Я обналичил оставшееся серебро, распрощался с торговцем и вышел. Сперва направился в лавку с учебными принадлежностями и отдал долг старику, а вот после — пошел в сторону здания суда, которое находилось на площади.
Время уже клонилось к пяти часам дня, но суд еще был открыт. На входе меня остановил охранник: седой мужчина с внимательным взглядом.
— Сумку открой.
Вот тут меня прошиб холодный пот. Нужно было занести амулет с демоном в гостиницу, но слишком поздно меня навестила столь хорошая мысль.
Я неловко развязал тесемки, медленно растянул горловину рюкзака... Но охранник даже не осматривал ничего: так, мазнул взглядом, да попросил сдать оружие.
— Все в порядке, проходи. Тебе к секретарю?
— Э-э... Иск подать.
— Значит, к секретарю, в канцелярию. Иди по тому коридору, во второй кабинет.
Кивнув, отправился по указанному маршруту.
Разговор с секретарем вышел кратким. Я с торговцем гораздо дольше болтал.
— Здравствуйте.
— Цель визита?
— Судебный иск.
— Садись. Десять серебряных есть? Клади на стол и диктуй, что там у тебя за иск.
Мужчина положил перед собой разлинованный бланк, выслушал мои путаные претензии, записал все, переспрашивая детали, и дал мне бумагу:
— Прочитай. Если все верно, подпиши вот здесь.
В документе не было отсебятины и все мои претензии к тете и пожелания были изложены канцелярским языком, гораздо лучше, чем я описал бы сам. Подписал, дождался, пока секретарь по моей просьбе (и за серебряную монету, жадюга) сделает копию, заверит ее печатью и забрал вторую бумагу себе.
— Вот и все. Зайди через пару дней, осведомись, когда назначат суд и назначат ли. И — на всякий случай скажи, где сейчас живешь.
Я продиктовал адрес, поблагодарил мужчину и поднялся я со стула.
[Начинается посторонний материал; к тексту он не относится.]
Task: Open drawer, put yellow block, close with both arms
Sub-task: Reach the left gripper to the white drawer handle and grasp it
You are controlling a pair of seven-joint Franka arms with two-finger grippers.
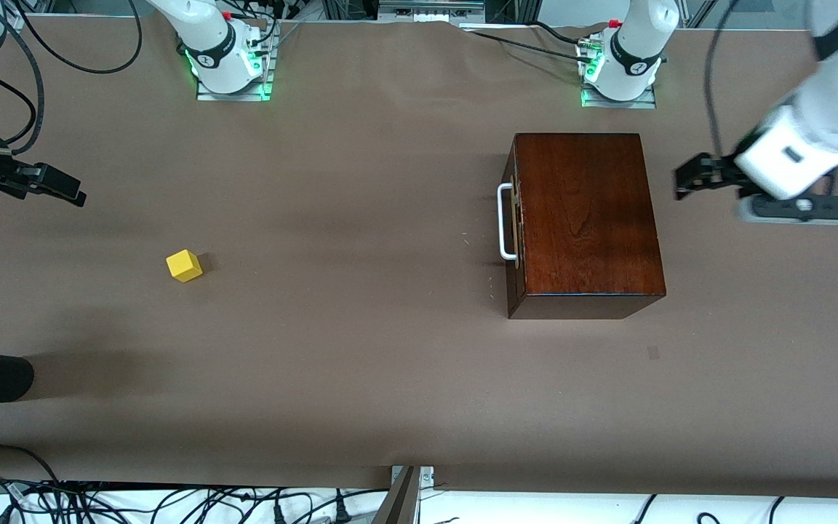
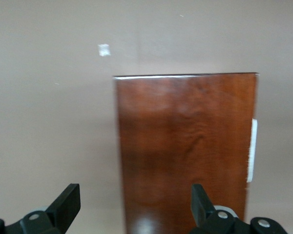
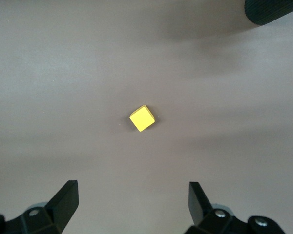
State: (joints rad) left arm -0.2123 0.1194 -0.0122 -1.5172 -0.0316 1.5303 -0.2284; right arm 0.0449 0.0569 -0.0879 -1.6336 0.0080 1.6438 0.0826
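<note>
The yellow block (image 1: 184,266) sits alone toward the right arm's end of the table, well apart from the shut drawer (image 1: 512,222). The right gripper (image 3: 132,204), jaws spread and empty, hangs near it. The left gripper (image 2: 134,207), also spread, hovers beside the box, away from the handle (image 1: 506,221).

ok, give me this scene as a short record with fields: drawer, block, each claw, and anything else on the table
drawer: shut in the wooden box, white handle facing the right arm's end
yellow block: on the table, toward the right arm's end, apart from the box
left claw: open, in the air beside the box, empty
right claw: open, above the table, empty
other: power strip under the left arm
</note>
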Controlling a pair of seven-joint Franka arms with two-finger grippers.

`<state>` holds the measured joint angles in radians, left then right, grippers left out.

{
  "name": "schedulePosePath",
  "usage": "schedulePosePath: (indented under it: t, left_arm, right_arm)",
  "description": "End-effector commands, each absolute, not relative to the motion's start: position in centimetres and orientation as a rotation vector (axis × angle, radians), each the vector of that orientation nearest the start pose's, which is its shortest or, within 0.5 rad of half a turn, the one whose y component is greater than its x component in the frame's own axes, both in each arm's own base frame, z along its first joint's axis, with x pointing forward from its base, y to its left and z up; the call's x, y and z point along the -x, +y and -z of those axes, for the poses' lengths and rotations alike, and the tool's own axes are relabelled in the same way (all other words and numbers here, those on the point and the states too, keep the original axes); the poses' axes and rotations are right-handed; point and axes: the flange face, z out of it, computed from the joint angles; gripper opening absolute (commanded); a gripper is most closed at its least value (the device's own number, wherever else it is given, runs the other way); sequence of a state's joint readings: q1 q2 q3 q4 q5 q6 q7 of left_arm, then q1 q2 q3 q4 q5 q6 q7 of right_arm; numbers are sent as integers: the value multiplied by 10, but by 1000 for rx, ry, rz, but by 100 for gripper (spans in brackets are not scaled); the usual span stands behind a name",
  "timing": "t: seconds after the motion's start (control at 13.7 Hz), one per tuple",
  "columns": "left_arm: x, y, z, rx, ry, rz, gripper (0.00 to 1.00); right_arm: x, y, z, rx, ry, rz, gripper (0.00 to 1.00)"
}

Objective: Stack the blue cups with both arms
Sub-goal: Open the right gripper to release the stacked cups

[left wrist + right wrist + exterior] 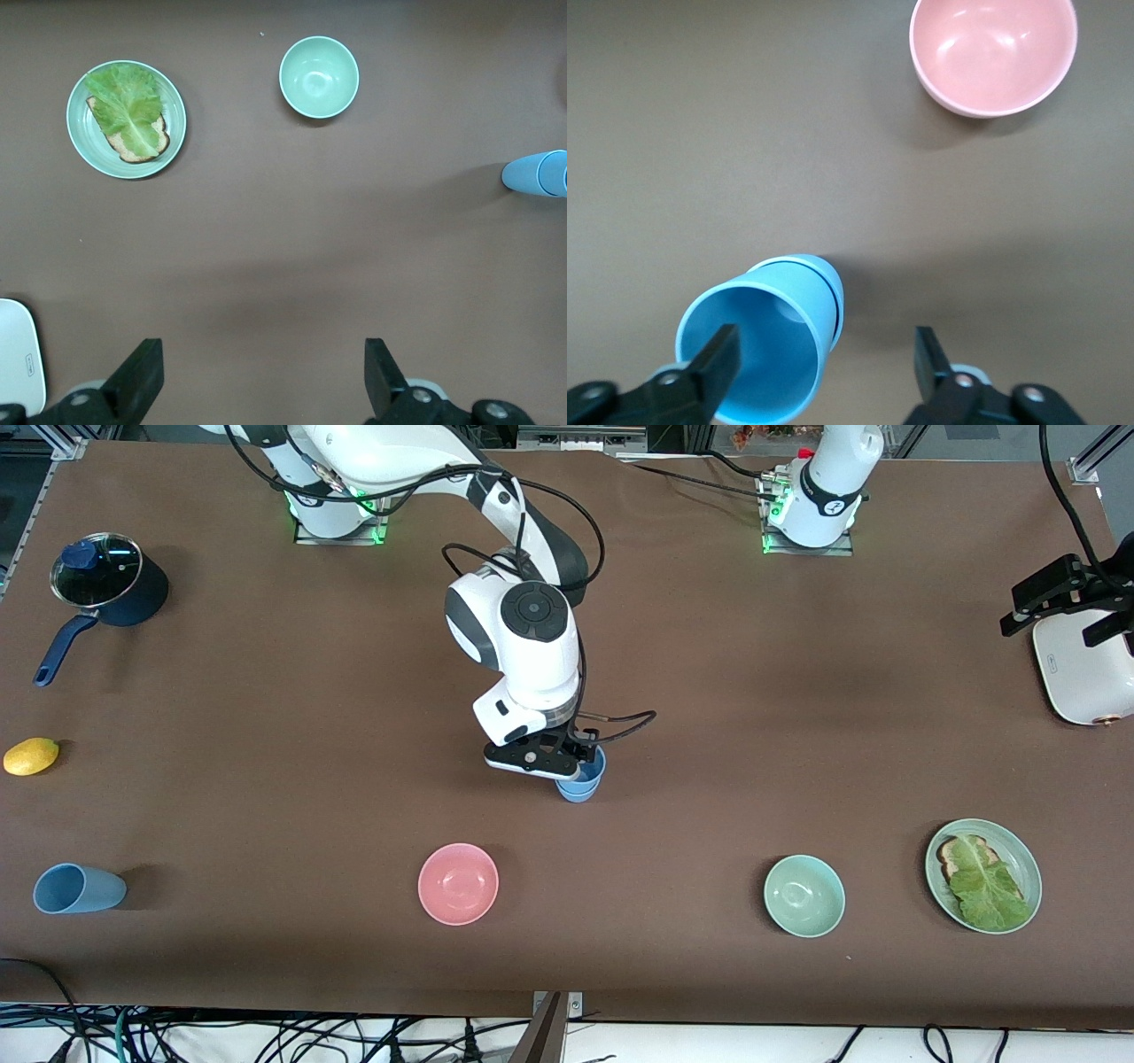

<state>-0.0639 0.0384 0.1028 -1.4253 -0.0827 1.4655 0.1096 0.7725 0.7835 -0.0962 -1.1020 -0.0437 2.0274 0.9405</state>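
Note:
Two blue cups stand nested in one stack at the middle of the table; they also show in the right wrist view. My right gripper is low over the stack and open: one finger is inside the upper cup's mouth, the other is outside its wall. A third blue cup lies on its side at the right arm's end, near the front edge. My left gripper hangs open and empty at the left arm's end of the table, waiting. The stack shows at the edge of the left wrist view.
A pink bowl lies nearer the camera than the stack. A mint bowl and a plate with toast and lettuce are toward the left arm's end. A white appliance sits under the left gripper. A dark-blue pot and a lemon are at the right arm's end.

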Motion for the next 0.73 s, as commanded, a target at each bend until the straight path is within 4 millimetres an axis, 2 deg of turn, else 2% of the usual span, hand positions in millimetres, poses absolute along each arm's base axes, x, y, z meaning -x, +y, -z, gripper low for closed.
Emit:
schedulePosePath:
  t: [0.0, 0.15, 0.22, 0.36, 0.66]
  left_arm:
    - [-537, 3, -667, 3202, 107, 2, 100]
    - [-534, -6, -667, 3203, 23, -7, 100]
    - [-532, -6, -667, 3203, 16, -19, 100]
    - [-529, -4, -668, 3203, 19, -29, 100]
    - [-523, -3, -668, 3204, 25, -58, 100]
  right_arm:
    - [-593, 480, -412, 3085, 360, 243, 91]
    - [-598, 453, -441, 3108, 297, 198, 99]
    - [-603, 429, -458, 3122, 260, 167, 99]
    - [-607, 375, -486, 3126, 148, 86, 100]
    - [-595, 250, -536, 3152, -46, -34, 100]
— Погоди, не торопись. Уверен, что тебе это нужно? Потянешь ли затянувшиеся судебные тяжбы? Может статься, что будет легче отдать участок тетке, чем год-два ходить на суды и отдавать монеты снова и снова.
— Да дело-то ясное, — с сомнением сказал я.
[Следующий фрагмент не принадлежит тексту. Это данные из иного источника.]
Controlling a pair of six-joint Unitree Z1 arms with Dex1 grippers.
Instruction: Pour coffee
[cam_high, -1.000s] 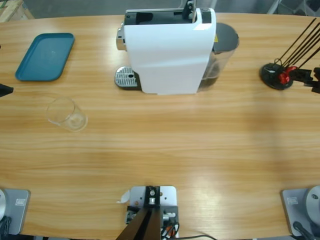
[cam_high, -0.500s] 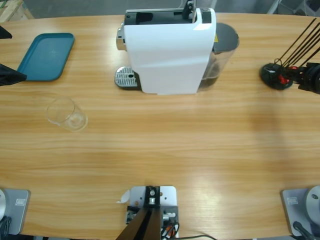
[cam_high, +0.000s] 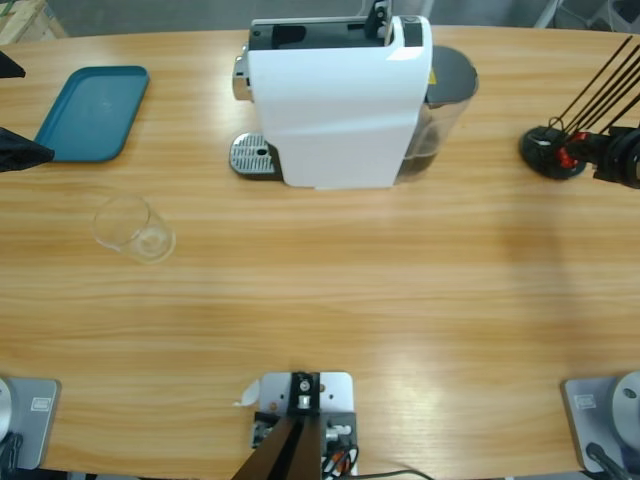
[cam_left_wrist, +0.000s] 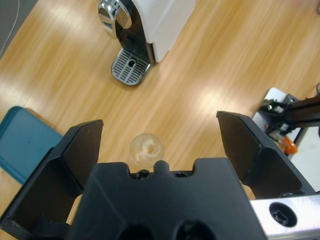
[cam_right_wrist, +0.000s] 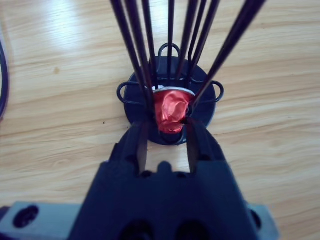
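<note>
Right gripper (cam_right_wrist: 167, 131) narrowed around red capsule (cam_right_wrist: 171, 110) in rack (cam_right_wrist: 170, 95); grip unconfirmed. Squeeze gently, lift straight between wires. Left gripper (cam_left_wrist: 159, 137) wide open, empty, above glass (cam_left_wrist: 146, 148). No coffee visible.

No writing can be made out anywhere. The white coffee machine (cam_high: 340, 105) carries a small yellow sticker (cam_high: 432, 77) at about three o'clock on its body, possibly a warning label, but nothing on it reads from here.
</note>
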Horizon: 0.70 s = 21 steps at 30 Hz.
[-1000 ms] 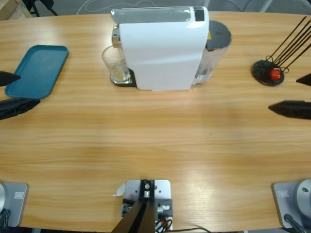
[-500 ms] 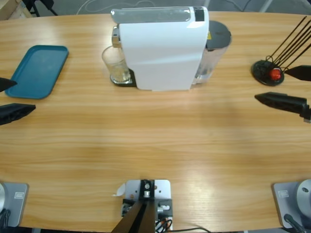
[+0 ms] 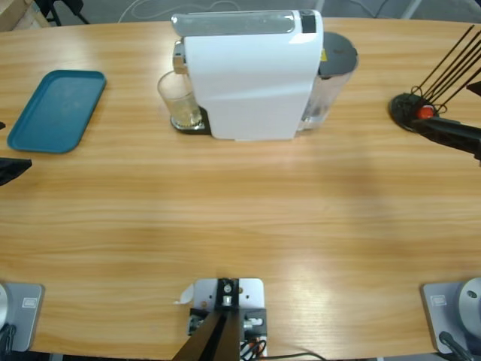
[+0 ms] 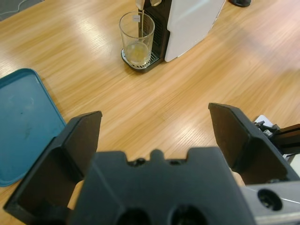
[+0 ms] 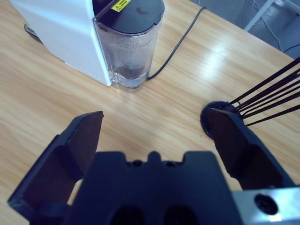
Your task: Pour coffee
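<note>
The left tool [image 4: 152, 136] stands wide open with nothing between its jaws, above bare wood near the table's left end; in the high view only a black tip of it shows at the left edge [image 3: 11, 169]. The right tool [image 5: 157, 136] is also spread wide and empty, seen in the high view as a black jaw at the right edge [image 3: 451, 134].

Ahead of the left tool, the glass tumbler [image 4: 136, 38] stands on the drip grate of the white coffee machine [image 4: 193, 21], under the spout. The coffee [image 4: 137, 53] is a shallow pale amber layer in the tumbler's bottom. The teal tray [image 4: 21, 124] lies just beside this tool.

The right wrist view alone shows the machine's clear water tank [image 5: 129, 47], a yellow warning sticker [image 5: 120, 4] on its dark lid, its text too small to read, and a black cable [image 5: 176, 44] trailing off. A black round stand with thin rods [image 5: 253, 105] sits near the right tool.

The table [image 3: 240, 226] is light wood with lengthwise grain.
</note>
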Tool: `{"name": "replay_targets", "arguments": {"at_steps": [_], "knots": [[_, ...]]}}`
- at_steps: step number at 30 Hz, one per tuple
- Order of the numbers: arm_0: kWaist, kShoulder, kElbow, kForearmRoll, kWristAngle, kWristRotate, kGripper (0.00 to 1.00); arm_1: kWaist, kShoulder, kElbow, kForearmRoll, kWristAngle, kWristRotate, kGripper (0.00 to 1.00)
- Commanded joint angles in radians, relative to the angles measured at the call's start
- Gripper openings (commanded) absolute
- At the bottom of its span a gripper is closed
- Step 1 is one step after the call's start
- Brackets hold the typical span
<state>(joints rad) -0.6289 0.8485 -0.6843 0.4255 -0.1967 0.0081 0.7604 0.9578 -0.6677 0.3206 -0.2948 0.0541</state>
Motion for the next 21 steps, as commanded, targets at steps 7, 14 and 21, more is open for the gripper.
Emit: {"name": "replay_targets", "arguments": {"at_steps": [7,14,21], "knots": [[-0.018,-0.097,0.053,-0.029,0.005,-0.016,1.0,0.01,-0.014,0.003,0.013,0.075,0.003,1.0],[-0.018,-0.076,0.046,-0.028,0.001,-0.017,1.0,0.01,-0.131,-0.004,0.037,0.093,-0.015,1.0],[-0.018,-0.075,0.047,-0.028,0.0,-0.017,1.0,0.01,-0.113,-0.051,0.113,0.126,-0.034,1.0]]}}
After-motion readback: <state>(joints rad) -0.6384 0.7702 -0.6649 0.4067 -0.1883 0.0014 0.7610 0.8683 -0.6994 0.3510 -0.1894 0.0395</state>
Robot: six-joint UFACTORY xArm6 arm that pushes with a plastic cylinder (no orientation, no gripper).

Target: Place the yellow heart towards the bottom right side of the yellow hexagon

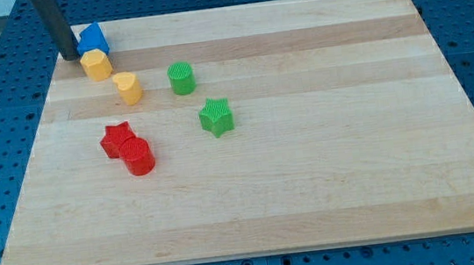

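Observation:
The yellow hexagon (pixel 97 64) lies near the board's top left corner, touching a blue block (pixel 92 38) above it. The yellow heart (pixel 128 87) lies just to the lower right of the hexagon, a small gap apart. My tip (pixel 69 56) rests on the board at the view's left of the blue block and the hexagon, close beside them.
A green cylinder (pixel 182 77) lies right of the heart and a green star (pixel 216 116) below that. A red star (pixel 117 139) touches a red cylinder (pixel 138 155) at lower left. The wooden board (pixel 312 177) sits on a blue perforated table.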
— Ну-ну, — хмыкнул секретарь.
После суда я перекусил пирожками с ягодой и просто ходил по городу, высматривая приятелей. Не выловил никого: ни в их домах, ни на улицах, где они любили бывать. Видимо, нашли себе какое-то иное место.
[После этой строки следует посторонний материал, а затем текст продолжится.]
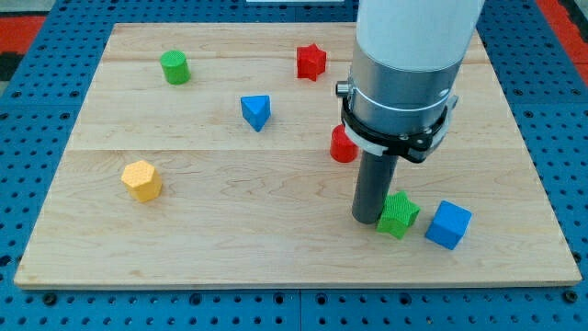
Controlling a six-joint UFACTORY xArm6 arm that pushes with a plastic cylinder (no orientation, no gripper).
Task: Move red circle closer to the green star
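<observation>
The red circle [342,146] sits right of the board's middle, partly hidden behind the arm's body. The green star [399,214] lies below it toward the view's bottom right. My tip [367,219] rests on the board just left of the green star, touching or nearly touching it, and below the red circle.
A blue cube [448,224] sits right of the green star. A red star [311,62] is near the view's top, a blue triangle [256,112] at upper middle, a green cylinder [175,67] at upper left, a yellow hexagon [141,180] at left. The wooden board [230,230] ends near the bottom.
</observation>
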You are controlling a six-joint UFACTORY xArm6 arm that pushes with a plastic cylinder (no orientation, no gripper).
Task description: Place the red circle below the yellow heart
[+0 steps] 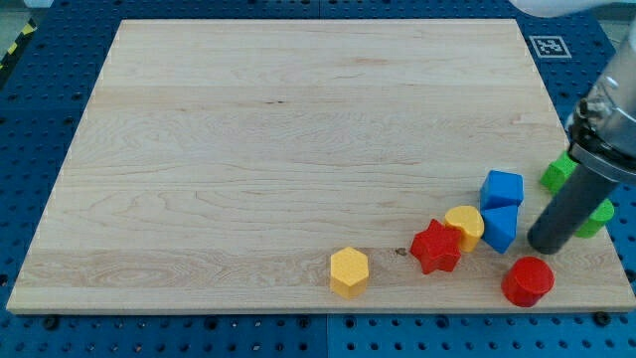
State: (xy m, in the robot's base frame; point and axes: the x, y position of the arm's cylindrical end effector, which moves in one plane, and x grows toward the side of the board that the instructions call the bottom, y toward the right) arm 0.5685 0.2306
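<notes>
The red circle [527, 280] lies near the board's bottom right corner. The yellow heart [465, 225] sits up and to the left of it, touching a red star [435, 247] on its left and a blue block [500, 227] on its right. My tip [546, 246] rests on the board just above and to the right of the red circle, right of the blue block.
A blue cube [503, 188] sits above the blue block. A yellow hexagon [349, 271] lies at the bottom centre. Two green blocks [558, 173] [596, 217] sit at the right edge, partly hidden by the rod. The wooden board [298, 149] rests on a blue perforated table.
</notes>
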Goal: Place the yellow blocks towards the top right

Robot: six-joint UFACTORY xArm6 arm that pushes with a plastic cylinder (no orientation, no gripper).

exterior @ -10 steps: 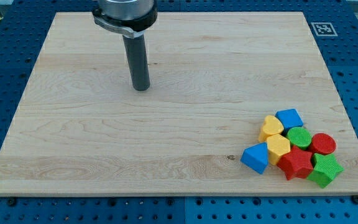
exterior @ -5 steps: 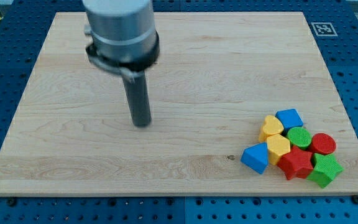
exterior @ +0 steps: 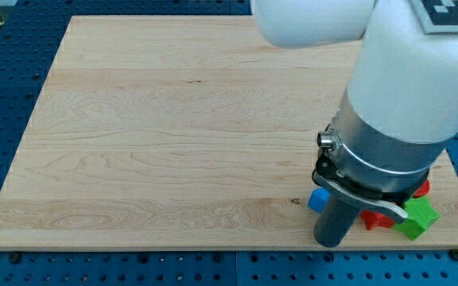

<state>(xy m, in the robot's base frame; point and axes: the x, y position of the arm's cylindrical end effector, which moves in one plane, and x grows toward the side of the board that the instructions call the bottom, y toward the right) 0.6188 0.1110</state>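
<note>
My tip [exterior: 330, 243] rests on the wooden board near its bottom right, just below the blue block [exterior: 316, 199], of which only a corner shows. The arm covers most of the block cluster. Both yellow blocks are hidden behind it. A green star-shaped block [exterior: 419, 217] shows at the right of the rod, with a piece of the red star-shaped block [exterior: 374, 219] beside it and a sliver of the red round block [exterior: 424, 188] above.
The wooden board [exterior: 149, 127] lies on a blue pegboard surface. A black-and-white marker tag [exterior: 452, 16] sits at the board's top right corner, partly covered by the arm. The board's bottom edge runs just under the tip.
The arm has swept from the board's upper left to the bottom right. It now covers most of the block cluster, including both yellow blocks. The visible blocks have not visibly shifted.
</note>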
И этот день стал бы отличным: демона я вызвал и заточил, заявление в суд подал, не конфликтовал ни с кем. Вот только стоило мне заснуть, как хорошее настроение пропало, будто и не было его. Мой приятный вечер плавно перешел в кошмары, которые выглядели для меня весьма реалистично.
Сон начался довольно плавно — будто я не могу уснуть, ворочаюсь, лежу с закрытыми глазами, считаю овец, но не помогает. Тогда я открываю глаза и пытаюсь разглядеть в бьющем из открытого окна лунном свете лежанку, которую я устроил для обезьянки.
Только вот та пустует. И светлые тряпки окровавлены — я вижу темные влажные пятна. В нос бьет металлический запах крови.
Вскакиваю, тащу жезл из сложенных рядом с кроватью вещей, другой рукой — хватаю рукоять ножа. Недобрая тяжесть оружия приводит меня в чувство: пусть я не использовал заряд гниения ни разу, но нажать на кнопку, направив жезл на противника — много ума не нужно.
Замираю, прислушиваясь, осматриваюсь. Все выглядит так, как и должно быть. Подозрительная тишина наполняет комнату, и я чувствую, как сердце начинает биться быстрее.
Выхожу в коридор, и сердце пропускает удар. Горо валяется на полу, в конце коридора. Серебристый мех измазан в крови, к обезьянке ведет длинная бурая полоса, будто тело долго тащили.
— Не-ет...
Глаза обезьянки, обычно яркие и полные жизни, теперь пусты. Навык тоже не чувствует питомца.
Я не знаю, что мне делать. Пытаюсь поднять Горо, пытаюсь остановить кровь, которая, несмотря на смерть обезьянки, бурно хлещет из его ран. Но кровь, не останавливаясь, сочится сквозь ладони. Я чувствую, как отчаяние начинает заполнять меня, когда я осознаю, что не могу ему помочь. Я бессилен. Беспомощен.
— Но ты знаешь, как стать сильнее, — шепчет мрак по углам.
Моя беспомощность становится невыносимой. Чувствую, как слезы начинают стекать по щекам. Горечь и отчаяние заполняют меня, и я пытаюсь закричать, но не могу этого сделать.